Senior Cuban officials have for several weeks provided an increasingly dire picture of a deepening economic crisis in a series of televised prime time appearances, revealing the extent of the downturn in unprecedented detail.

Minister after minister delivered the bad news as the import-dependent Communist-run country weathers a fourth year of crisis, scraping by with a minimum of foreign exchange as output plummets.

The top officials said that food production and the supply of pharmaceuticals and transportation are down at least 50% since 2018, and continued to fall this year in large part due to chronic fuel shortages and power outages.

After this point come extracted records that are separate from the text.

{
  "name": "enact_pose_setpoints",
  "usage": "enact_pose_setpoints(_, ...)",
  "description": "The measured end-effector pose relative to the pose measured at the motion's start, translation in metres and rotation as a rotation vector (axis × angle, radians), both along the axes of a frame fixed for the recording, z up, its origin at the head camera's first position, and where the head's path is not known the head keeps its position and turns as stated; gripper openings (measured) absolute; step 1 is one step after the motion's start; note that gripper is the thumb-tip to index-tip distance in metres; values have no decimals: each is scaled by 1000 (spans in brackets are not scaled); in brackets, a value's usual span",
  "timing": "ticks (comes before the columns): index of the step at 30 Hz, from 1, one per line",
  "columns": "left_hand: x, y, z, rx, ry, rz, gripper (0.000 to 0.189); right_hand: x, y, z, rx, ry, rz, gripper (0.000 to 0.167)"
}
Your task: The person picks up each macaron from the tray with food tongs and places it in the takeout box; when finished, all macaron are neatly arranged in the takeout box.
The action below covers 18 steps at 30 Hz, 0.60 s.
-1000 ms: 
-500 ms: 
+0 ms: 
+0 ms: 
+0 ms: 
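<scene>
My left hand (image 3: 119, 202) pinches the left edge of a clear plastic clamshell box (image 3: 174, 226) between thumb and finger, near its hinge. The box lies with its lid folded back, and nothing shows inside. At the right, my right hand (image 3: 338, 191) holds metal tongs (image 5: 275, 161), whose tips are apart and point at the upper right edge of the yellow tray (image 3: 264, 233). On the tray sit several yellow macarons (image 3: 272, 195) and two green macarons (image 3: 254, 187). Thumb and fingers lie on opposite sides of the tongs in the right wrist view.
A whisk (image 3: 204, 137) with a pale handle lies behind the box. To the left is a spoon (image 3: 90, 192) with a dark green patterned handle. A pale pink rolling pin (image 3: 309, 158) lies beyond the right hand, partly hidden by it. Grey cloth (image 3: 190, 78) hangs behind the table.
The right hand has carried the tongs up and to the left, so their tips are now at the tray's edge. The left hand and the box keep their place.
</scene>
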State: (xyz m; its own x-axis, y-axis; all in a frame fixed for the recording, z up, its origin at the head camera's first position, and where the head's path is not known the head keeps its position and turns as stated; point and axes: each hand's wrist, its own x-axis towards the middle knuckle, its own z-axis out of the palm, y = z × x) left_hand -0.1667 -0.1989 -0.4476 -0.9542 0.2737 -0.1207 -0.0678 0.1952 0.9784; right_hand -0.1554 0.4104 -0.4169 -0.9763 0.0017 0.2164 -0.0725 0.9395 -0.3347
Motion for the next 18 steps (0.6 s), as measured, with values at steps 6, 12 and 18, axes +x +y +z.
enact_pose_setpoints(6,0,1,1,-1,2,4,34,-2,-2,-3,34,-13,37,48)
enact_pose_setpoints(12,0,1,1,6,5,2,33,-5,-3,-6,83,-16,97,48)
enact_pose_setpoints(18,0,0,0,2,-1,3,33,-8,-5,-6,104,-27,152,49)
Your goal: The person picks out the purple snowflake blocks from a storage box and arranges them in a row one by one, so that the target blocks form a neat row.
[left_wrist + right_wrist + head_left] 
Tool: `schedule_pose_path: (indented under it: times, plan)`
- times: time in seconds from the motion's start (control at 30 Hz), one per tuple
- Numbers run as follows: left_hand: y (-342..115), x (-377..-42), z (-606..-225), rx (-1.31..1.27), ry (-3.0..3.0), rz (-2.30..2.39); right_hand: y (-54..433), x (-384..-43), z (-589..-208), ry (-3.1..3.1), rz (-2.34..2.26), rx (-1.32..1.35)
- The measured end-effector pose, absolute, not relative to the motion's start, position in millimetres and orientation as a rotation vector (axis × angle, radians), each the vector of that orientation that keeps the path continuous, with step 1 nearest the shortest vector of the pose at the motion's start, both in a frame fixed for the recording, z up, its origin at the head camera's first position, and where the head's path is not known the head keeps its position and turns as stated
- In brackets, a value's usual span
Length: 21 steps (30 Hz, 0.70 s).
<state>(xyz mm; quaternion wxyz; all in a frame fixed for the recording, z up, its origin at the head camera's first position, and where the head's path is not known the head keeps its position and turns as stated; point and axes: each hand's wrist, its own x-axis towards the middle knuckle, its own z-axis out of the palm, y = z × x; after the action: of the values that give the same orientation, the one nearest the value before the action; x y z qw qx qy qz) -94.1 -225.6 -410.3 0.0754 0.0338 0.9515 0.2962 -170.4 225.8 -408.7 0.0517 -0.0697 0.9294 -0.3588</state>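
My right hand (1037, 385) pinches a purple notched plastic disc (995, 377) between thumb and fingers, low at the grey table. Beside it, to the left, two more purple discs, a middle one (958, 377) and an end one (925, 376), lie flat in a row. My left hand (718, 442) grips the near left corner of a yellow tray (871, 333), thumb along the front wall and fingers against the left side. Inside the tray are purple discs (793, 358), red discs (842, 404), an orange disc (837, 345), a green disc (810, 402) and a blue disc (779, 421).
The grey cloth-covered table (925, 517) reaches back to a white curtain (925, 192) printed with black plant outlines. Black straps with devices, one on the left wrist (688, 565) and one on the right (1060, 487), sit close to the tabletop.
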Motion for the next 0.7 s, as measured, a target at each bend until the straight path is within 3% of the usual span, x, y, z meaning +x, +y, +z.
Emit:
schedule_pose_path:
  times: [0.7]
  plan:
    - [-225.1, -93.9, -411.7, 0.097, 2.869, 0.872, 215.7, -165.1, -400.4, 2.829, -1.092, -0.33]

Cuba imports most of the food and fuel it consumes, but revenue plunged after the pandemic, hampered by stiff US sanctions and floundering tourism, once a mainstay of the Caribbean island economy.

“The ministers provided new information revealing just how serious the crisis is and that growth this year is very doubtful,” said Cuban economist Omar Everleny.

Production of staples pork, rice and beans are down more than 80% this year and eggs 50%, said agriculture minister Ydael Jesus Perez.

“It has only been possible to acquire 40% of the fuel, 4% of the fertiliser and 20% of the animal feed required,” the minister said.

Hospitals, short on basic supplies such as sutures, cotton and gauze, have done 30% fewer surgical procedures compared with 2019, according to data shared on state-run TV during a presentation by first deputy health minister Tania Margarita Cruz. Nearly 68% of basic pharmaceuticals are not available or in short supply.

Public transportation, vital in a country where few have vehicles, was hobbled by fuel shortages and difficulties in getting spare parts.

If before the collapse of former benefactor the Soviet Union “there were 2,500 buses operating in Havana ... today there are only 300 compared with 600 four years ago,” transportation minister Eduardo Rodríguez Davila said.

The ministers revealed domestic freight traffic continues to decline and is half of what it was in 2019. Industry is operating at 35% of capacity.

The government has acknowledged its state-run economy needs reform.

Local authorities, increasingly under pressure as the problems and tension ratchet up, have launched programmes to contain hunger, build homes and improve the flow of transportation, but remain hamstrung by a lack of funds, they have said.